Deportation Of Murderers Plummets In Midst Of Flurry Of Human Rights Challenges


Collapsing enforcement and the present border chaos threatens the safety of families in the UK.

This is because, in the midst of huge abuse of human rights law, removals of high harm individuals have plummeted. New government statistics show that enforced removals of the highest harm immigration offenders and foreign criminals have fallen from 2,200 to less than 1,000 in the past decade.  (To see the figures, click here, go to return summary tables in link and select tab ‘Ret_06’).

The number of serious foreign criminals (foreign national offenders or FNOs) who have been removed from the UK each year has plummeted from 6,200 in 2016 to 2,700 in 2021.

Meanwhile the number of serious foreign criminals living in communities among families has nearly tripled since 2012.

The Home Office notes: “‘Higher harm’ assessments include people who have committed serious criminal and immigration offences”. These include those who pose a threat to the public.

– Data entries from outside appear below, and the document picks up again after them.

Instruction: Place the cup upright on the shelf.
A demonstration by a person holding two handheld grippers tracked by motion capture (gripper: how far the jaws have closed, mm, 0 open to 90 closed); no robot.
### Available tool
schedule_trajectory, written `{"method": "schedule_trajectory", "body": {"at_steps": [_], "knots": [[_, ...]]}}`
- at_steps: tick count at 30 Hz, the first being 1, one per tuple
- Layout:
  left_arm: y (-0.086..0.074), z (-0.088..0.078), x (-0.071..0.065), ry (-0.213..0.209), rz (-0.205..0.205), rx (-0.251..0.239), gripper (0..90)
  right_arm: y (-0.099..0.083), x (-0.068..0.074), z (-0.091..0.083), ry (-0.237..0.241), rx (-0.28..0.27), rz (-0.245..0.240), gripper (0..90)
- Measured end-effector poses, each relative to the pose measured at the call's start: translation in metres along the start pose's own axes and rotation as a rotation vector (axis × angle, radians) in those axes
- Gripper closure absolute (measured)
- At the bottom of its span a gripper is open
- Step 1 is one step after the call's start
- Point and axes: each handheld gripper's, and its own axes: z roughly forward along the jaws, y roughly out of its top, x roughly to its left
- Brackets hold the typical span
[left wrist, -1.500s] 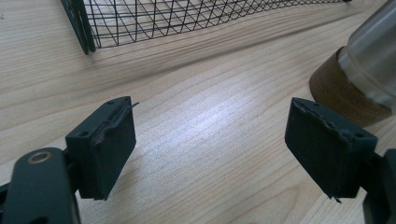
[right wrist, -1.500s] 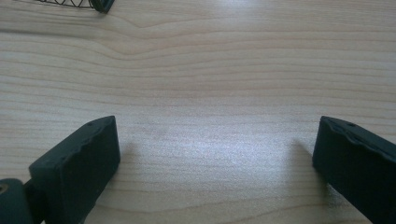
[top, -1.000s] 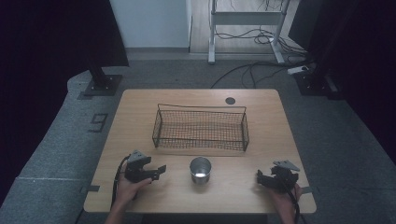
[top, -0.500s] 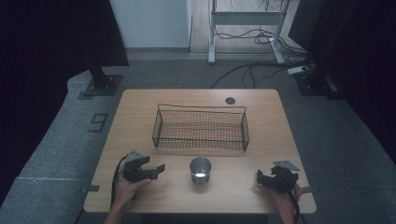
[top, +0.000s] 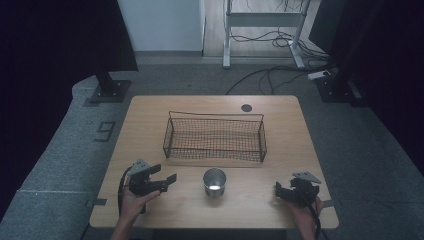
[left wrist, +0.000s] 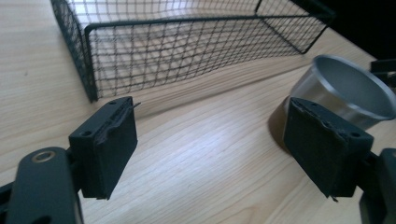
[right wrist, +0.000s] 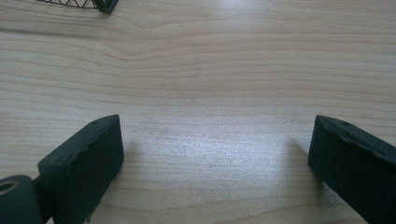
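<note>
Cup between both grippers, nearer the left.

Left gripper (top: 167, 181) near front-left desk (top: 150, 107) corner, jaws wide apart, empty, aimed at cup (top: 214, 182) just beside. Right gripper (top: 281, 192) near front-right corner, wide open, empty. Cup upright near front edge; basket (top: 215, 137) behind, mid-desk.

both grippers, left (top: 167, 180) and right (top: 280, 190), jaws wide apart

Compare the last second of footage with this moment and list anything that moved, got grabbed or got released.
Nothing visibly changed. The left gripper and right gripper rest open on the table at the near corners, holding nothing. The metal cup stands between them, untouched, and the wire basket sits empty behind it.
</note>
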Motion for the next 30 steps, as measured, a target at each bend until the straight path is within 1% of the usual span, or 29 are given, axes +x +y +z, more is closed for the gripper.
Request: {"method": "schedule_trajectory", "body": {"at_steps": [2, 6, 8, 11, 18, 20, 22, 28, 30], "knots": [[0.002, -0.002, -0.003, -0.008, 0.011, -0.010, 18.9, 0.000, 0.000, 0.000, 0.000, 0.000, 0.000, 3.4], [0.005, -0.005, -0.008, -0.028, 0.016, -0.026, 19.3, 0.000, 0.000, 0.000, 0.000, 0.000, 0.000, 3.5], [0.006, -0.006, -0.010, -0.030, 0.023, -0.028, 19.5, 0.000, 0.000, 0.000, 0.001, 0.000, 0.000, 3.5], [0.007, -0.005, -0.012, -0.031, 0.029, -0.025, 19.6, 0.000, 0.000, 0.000, 0.001, 0.000, 0.001, 3.6], [0.009, -0.002, -0.020, -0.055, 0.029, -0.021, 19.0, 0.000, 0.000, 0.000, 0.001, -0.002, -0.002, 3.8], [0.010, -0.001, -0.023, -0.076, 0.026, -0.020, 18.4, 0.000, 0.000, 0.000, 0.001, -0.002, 0.000, 3.8], [0.011, 0.001, -0.027, -0.076, 0.037, -0.014, 18.2, 0.000, 0.000, 0.000, 0.001, -0.002, -0.002, 3.8], [0.013, 0.009, -0.037, -0.087, 0.053, 0.000, 17.3, 0.000, 0.000, 0.000, 0.002, -0.002, -0.001, 4.2], [0.014, 0.012, -0.041, -0.084, 0.064, 0.004, 16.4, 0.000, 0.000, 0.000, 0.002, -0.003, -0.001, 4.4]]}}
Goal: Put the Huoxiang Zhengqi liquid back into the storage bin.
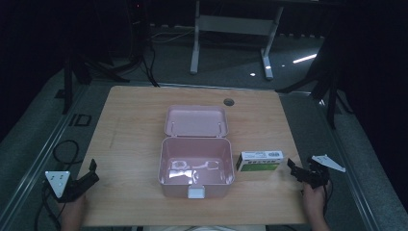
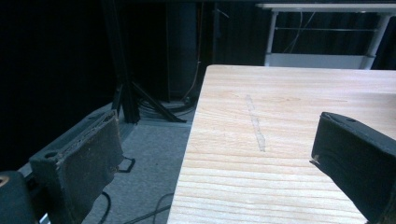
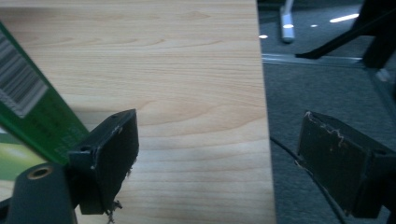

According to a 2014 National Audit Office report, 1 in 6 foreign national offenders living in the community abscond. It also noted that 15% of just under 400 foreign national offenders who absconded were ‘high harm’ offenders. See p. 8 of report.

There are other concerning trends with regard to the growing collapse of enforcement:

  • The number of foreign criminals released in the community each year is now approaching 3,000 per annum – up from just over 1,300 in 2012 (see graph below).
  • In 3/4 of cases in 2021, the reason for release was because an immigration judge granted bail. 
  • The total number of foreign criminals subject to deportation has now topped 11,300 (see graph below) – nearly tripling in just a decade.

Additional detail:

According to government guidance, foreign nationals may [classified as high harm] ‘where the subject holds valid immigration leave or is a European Economic Area (EEA) national, is the subject of active police interest and there is evidence that their conduct meets the definition of ‘High Harm’ due to:

  • the provision of disclosable police material evidencing a current and ongoing threat to the public
  • persistent criminal activity that causes harm to the wider community – as a guide, this could be     evidenced by 5 or more convictions within the previous 3 years including non-custodial sentences
  • has no valid immigration leave and is subject to active police interest, which would make the subject a priority for immigration enforcement action to remove
  • Foreign National Offenders (FNOs) are considered as ‘High Harm’ cases where their conduct incurs significant adverse impact, whether physical, emotional or financial, upon individuals or the wider community.

The harms matrix was introduced at the same time as the UK Borders Act 2007.

The latter stated that deportation of all FNOs convicted in the UK of an offence and sentenced to at least 12 months imprisonment would automatically be considered as conducive to the public good and that in these cases the Secretary of State is obliged to make deportation.